*Work instruction*.
Where does "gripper" occur in the listing? Copy every line that holds it.
┌─ Supplied information
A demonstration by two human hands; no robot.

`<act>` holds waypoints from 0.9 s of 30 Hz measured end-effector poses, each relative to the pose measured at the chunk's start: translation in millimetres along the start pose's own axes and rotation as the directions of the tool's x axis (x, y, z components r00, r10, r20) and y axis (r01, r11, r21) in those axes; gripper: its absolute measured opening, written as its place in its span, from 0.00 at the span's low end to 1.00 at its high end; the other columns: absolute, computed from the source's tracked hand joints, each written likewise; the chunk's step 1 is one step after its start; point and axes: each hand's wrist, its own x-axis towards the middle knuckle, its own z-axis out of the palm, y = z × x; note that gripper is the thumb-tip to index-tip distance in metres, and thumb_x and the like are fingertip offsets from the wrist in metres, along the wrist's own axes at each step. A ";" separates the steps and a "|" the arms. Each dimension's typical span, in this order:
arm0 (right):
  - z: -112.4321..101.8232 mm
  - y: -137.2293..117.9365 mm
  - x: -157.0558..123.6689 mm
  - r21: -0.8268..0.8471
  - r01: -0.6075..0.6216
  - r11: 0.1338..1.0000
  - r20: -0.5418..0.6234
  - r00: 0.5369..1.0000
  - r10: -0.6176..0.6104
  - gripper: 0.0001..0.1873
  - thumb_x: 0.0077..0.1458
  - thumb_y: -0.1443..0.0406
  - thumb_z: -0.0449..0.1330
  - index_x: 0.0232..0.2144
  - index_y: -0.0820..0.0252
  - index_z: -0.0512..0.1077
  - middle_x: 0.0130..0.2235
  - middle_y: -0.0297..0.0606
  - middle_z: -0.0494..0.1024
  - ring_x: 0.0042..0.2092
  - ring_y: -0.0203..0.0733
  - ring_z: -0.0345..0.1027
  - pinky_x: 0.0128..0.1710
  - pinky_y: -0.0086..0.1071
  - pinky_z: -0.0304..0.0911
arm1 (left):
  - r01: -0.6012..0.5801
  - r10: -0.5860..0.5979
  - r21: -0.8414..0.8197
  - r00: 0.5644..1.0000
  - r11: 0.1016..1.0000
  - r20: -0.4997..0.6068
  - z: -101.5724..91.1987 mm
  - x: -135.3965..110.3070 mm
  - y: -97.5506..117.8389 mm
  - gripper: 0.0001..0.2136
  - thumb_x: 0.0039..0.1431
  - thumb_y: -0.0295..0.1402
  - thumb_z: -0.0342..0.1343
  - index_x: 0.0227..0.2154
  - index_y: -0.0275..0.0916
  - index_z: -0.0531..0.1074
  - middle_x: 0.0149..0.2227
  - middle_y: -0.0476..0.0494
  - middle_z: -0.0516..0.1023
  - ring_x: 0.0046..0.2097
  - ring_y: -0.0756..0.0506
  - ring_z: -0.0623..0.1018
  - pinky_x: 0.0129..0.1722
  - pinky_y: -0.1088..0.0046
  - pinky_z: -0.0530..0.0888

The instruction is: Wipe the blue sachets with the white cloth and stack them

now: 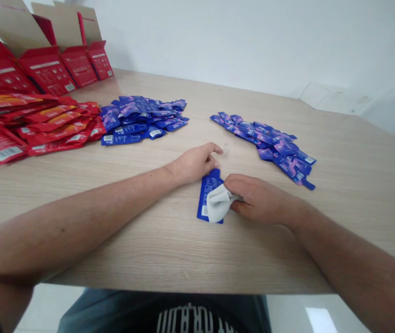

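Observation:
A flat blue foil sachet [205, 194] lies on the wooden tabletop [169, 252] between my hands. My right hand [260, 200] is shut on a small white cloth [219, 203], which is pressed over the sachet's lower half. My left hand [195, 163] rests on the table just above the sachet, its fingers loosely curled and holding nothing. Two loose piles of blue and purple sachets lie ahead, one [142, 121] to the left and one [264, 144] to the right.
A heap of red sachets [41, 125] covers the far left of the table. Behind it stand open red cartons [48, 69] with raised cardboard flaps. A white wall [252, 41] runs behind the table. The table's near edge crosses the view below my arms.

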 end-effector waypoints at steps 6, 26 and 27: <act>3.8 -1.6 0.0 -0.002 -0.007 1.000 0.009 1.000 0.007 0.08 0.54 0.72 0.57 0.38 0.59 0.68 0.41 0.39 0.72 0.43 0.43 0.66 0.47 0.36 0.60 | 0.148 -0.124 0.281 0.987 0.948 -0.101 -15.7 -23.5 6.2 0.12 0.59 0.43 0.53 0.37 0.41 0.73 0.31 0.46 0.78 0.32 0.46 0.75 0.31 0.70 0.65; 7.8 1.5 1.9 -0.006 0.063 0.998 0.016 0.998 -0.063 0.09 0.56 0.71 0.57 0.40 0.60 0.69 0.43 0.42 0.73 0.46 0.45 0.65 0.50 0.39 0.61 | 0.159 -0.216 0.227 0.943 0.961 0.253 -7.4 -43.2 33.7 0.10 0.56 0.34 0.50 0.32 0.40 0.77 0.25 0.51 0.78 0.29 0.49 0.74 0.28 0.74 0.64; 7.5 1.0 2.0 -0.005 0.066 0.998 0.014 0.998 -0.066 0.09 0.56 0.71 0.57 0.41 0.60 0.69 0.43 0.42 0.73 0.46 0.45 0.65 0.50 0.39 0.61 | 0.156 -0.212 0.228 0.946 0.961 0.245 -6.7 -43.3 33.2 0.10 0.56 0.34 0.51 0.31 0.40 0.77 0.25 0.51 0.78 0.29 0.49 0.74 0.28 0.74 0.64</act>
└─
*Task result*.
`<act>` holds waypoints from 0.9 s of 30 Hz measured end-effector poses, each relative to the pose measured at the chunk's start: translation in millimetres along the start pose's own axes and rotation as the directions of the tool's x axis (x, y, z components r00, r10, r20) and y axis (r01, r11, r21) in those axes; gripper: its absolute measured opening, written as its place in its span, from 0.00 at the span's low end to 1.00 at its high end; the other columns: absolute, computed from the source's tracked hand joints, each written likewise; the chunk's step 1 is one step after its start; point and axes: each hand's wrist, its own x-axis towards the middle knuckle, its own z-axis out of the palm, y = z × x; note that gripper is the thumb-tip to index-tip distance in metres, and thumb_x and the like are fingertip offsets from the wrist in metres, along the wrist's own axes at each step. A ";" separates the steps and a "|" the arms. Each dimension's typical span, in this order:
  - gripper: 0.0001..0.1873
  - gripper: 0.0001..0.2136

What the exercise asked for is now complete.